Activity:
Print, exactly as they stand, the lines below from the one that has "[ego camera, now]" to the one that has "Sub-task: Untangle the", inclusive, leaving out the pictures.

------------------------------------

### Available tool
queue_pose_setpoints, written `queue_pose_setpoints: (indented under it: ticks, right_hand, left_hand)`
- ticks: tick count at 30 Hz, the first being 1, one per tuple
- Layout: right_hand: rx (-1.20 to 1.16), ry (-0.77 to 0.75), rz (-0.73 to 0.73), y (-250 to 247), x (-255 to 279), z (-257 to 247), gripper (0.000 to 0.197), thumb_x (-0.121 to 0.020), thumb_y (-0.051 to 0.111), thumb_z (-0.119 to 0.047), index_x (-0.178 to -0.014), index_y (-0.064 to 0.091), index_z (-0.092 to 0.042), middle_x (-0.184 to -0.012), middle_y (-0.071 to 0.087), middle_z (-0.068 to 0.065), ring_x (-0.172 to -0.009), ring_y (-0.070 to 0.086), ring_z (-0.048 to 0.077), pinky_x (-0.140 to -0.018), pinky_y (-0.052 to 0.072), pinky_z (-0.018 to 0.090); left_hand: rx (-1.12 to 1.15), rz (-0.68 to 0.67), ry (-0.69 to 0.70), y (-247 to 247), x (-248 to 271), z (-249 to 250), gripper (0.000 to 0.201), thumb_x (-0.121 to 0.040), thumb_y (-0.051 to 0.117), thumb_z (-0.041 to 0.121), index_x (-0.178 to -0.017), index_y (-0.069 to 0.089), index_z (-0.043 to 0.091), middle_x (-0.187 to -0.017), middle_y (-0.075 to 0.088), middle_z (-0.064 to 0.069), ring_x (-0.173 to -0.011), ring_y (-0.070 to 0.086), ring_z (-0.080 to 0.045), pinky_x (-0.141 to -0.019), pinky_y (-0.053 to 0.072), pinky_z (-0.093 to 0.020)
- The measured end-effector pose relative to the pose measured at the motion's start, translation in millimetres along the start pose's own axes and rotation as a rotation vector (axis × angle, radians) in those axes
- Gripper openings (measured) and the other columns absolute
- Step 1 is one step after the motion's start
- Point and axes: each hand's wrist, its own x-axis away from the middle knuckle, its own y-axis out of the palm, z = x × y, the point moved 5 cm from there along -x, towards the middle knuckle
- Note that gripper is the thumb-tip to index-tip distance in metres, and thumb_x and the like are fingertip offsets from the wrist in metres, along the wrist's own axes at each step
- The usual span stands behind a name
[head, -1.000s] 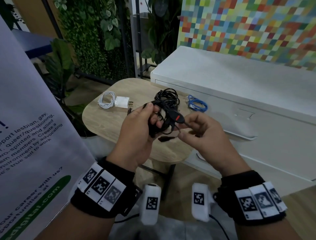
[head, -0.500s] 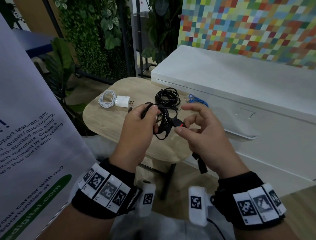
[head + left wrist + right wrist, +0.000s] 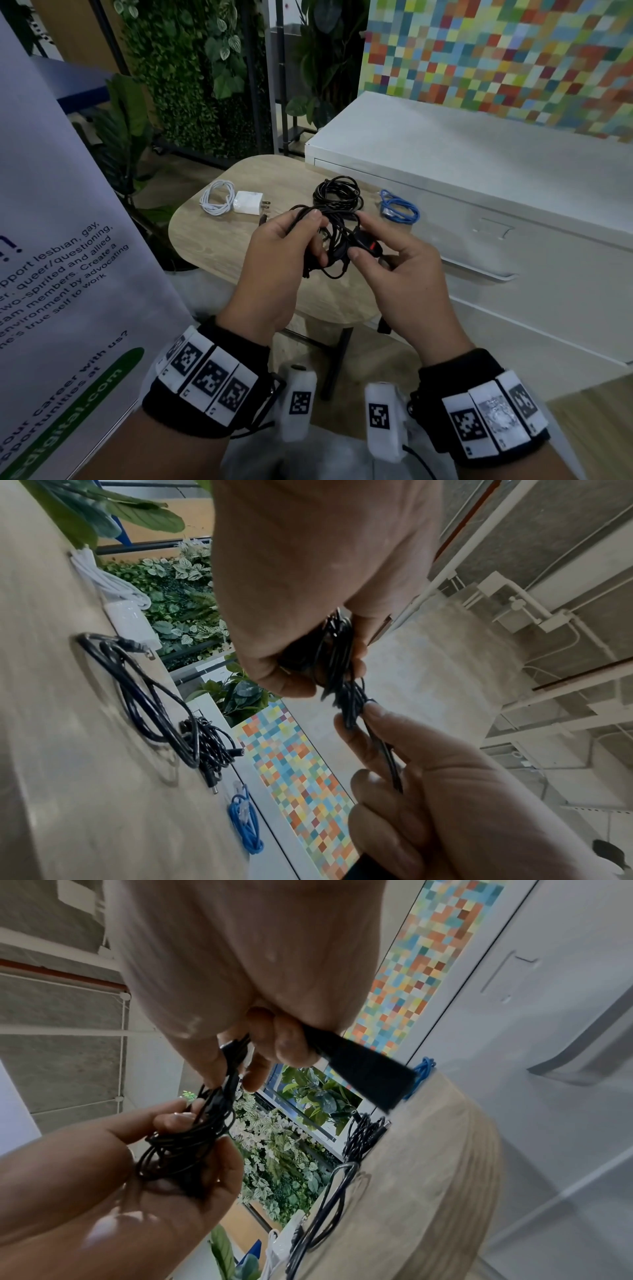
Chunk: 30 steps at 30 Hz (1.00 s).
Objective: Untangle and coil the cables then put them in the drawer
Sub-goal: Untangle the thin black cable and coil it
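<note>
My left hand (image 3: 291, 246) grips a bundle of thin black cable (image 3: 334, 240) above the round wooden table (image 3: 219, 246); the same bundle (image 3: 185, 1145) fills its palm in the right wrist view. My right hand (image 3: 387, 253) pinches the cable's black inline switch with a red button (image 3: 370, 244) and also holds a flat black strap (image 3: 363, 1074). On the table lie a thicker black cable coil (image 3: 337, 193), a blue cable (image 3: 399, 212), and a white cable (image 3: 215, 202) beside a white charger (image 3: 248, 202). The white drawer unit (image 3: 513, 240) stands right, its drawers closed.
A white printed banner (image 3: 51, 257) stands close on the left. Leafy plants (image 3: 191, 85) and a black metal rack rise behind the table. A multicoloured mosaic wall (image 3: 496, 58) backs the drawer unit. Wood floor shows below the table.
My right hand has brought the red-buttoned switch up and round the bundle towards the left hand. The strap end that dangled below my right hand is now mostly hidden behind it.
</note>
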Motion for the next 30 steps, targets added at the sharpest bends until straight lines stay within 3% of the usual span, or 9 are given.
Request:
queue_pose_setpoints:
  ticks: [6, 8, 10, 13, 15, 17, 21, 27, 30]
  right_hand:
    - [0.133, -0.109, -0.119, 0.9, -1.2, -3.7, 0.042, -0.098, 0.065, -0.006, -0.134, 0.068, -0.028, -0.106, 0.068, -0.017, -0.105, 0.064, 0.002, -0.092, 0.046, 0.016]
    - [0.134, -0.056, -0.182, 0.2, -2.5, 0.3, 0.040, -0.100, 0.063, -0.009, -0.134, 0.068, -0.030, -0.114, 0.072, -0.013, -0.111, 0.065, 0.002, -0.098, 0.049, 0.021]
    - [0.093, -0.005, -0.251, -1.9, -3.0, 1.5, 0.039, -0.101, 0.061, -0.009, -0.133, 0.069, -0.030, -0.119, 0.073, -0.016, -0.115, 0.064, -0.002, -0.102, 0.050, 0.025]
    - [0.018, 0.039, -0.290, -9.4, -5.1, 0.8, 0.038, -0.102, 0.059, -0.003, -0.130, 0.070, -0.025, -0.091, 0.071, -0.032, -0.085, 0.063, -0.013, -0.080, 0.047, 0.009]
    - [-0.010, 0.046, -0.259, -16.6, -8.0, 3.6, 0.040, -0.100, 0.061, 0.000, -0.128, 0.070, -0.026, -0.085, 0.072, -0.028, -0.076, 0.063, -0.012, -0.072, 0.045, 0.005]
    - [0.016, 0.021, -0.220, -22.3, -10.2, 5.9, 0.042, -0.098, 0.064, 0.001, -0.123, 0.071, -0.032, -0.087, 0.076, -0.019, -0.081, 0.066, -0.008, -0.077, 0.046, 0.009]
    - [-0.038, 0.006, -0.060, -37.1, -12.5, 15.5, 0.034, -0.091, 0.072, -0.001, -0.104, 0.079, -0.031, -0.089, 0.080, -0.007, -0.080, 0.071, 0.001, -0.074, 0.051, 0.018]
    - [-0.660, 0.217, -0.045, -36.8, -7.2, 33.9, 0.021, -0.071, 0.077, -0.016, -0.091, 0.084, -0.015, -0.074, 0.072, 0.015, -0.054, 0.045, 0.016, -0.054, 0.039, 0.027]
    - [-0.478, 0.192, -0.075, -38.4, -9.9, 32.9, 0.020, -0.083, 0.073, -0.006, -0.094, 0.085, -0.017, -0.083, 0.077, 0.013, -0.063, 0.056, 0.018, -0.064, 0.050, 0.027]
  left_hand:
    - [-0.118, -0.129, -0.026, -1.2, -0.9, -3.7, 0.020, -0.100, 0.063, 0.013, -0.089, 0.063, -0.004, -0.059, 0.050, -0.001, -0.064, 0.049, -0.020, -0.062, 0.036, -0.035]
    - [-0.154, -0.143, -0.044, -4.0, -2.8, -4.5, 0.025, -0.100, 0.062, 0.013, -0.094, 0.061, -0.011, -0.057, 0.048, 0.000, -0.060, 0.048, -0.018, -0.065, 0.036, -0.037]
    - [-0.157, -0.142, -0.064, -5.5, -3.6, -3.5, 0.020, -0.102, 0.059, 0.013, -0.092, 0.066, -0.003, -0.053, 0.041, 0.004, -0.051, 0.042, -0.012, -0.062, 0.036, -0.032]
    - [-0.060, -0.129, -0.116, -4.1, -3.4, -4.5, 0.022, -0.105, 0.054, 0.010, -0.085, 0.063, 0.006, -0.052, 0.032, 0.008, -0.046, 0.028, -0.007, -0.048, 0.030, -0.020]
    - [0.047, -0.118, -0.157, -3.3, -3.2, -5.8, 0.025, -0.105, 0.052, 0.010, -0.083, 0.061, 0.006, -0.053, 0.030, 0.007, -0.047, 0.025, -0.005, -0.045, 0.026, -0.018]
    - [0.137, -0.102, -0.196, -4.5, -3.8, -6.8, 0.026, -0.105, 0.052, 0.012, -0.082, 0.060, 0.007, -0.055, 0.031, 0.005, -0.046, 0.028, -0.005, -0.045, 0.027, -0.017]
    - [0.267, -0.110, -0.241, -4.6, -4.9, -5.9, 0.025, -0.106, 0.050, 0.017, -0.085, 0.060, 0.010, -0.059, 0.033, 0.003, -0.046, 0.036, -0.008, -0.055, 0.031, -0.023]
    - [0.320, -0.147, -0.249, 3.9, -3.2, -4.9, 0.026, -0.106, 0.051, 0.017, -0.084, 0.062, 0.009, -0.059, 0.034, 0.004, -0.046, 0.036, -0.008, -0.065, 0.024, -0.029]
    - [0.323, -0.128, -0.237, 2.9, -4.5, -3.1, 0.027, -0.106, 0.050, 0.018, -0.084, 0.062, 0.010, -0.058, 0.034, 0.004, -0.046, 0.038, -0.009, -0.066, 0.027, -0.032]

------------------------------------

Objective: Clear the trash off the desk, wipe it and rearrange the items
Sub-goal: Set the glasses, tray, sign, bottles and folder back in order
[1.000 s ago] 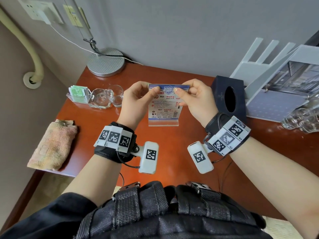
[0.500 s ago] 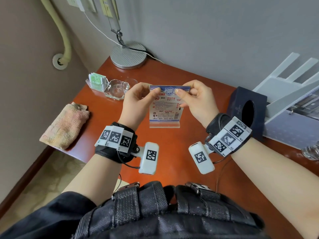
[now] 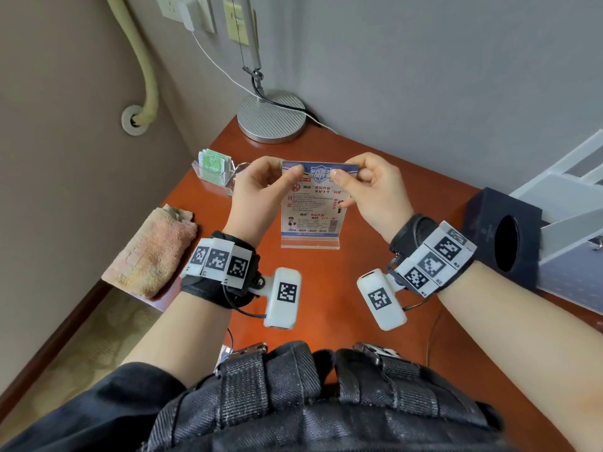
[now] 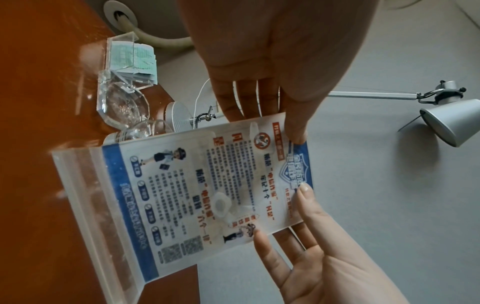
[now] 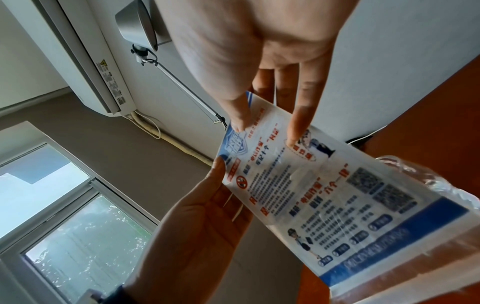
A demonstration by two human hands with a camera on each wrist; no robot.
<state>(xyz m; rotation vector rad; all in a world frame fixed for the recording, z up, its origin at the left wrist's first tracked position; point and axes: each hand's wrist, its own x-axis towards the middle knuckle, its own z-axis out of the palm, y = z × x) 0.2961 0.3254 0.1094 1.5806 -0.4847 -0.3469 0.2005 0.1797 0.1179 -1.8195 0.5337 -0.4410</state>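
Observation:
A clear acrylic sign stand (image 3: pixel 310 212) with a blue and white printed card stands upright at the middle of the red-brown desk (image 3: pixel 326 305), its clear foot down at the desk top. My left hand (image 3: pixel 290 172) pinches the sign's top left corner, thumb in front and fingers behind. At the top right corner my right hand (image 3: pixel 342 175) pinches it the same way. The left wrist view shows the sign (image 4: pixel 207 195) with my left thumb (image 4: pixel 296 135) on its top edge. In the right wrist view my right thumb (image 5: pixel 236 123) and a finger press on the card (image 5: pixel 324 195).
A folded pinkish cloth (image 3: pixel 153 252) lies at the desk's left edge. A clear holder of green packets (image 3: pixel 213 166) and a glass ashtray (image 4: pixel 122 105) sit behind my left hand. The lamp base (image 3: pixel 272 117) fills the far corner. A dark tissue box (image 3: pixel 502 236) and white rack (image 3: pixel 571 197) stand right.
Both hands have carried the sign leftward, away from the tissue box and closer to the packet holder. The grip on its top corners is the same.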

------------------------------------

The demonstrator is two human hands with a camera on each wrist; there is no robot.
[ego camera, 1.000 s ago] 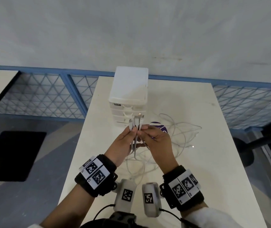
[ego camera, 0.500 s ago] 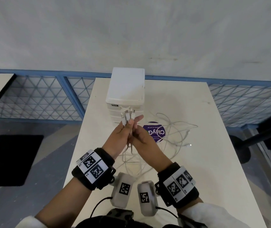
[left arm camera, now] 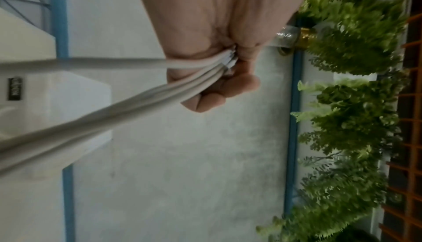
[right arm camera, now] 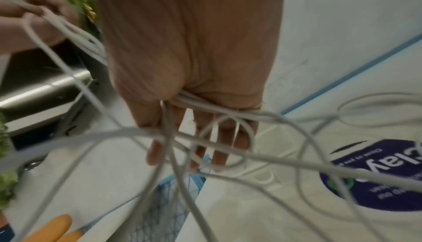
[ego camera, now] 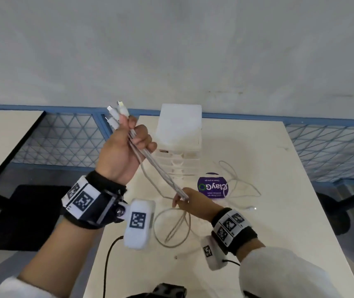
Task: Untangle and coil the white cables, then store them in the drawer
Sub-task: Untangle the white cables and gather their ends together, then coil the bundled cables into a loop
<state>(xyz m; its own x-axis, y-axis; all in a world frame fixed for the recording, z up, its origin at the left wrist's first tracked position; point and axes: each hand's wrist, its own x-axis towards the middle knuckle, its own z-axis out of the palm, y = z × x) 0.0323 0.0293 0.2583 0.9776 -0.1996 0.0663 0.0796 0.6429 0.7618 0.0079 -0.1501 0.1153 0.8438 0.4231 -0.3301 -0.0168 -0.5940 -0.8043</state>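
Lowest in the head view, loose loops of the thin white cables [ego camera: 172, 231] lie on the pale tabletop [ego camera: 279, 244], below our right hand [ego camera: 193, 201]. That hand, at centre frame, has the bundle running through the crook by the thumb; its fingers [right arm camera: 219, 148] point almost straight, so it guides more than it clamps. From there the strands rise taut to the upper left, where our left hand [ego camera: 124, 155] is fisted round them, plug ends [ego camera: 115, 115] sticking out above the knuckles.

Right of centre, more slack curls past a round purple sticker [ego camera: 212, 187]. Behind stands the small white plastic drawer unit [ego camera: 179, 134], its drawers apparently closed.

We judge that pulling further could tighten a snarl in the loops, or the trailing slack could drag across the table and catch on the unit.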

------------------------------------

Exercise result:
[ego camera, now] 
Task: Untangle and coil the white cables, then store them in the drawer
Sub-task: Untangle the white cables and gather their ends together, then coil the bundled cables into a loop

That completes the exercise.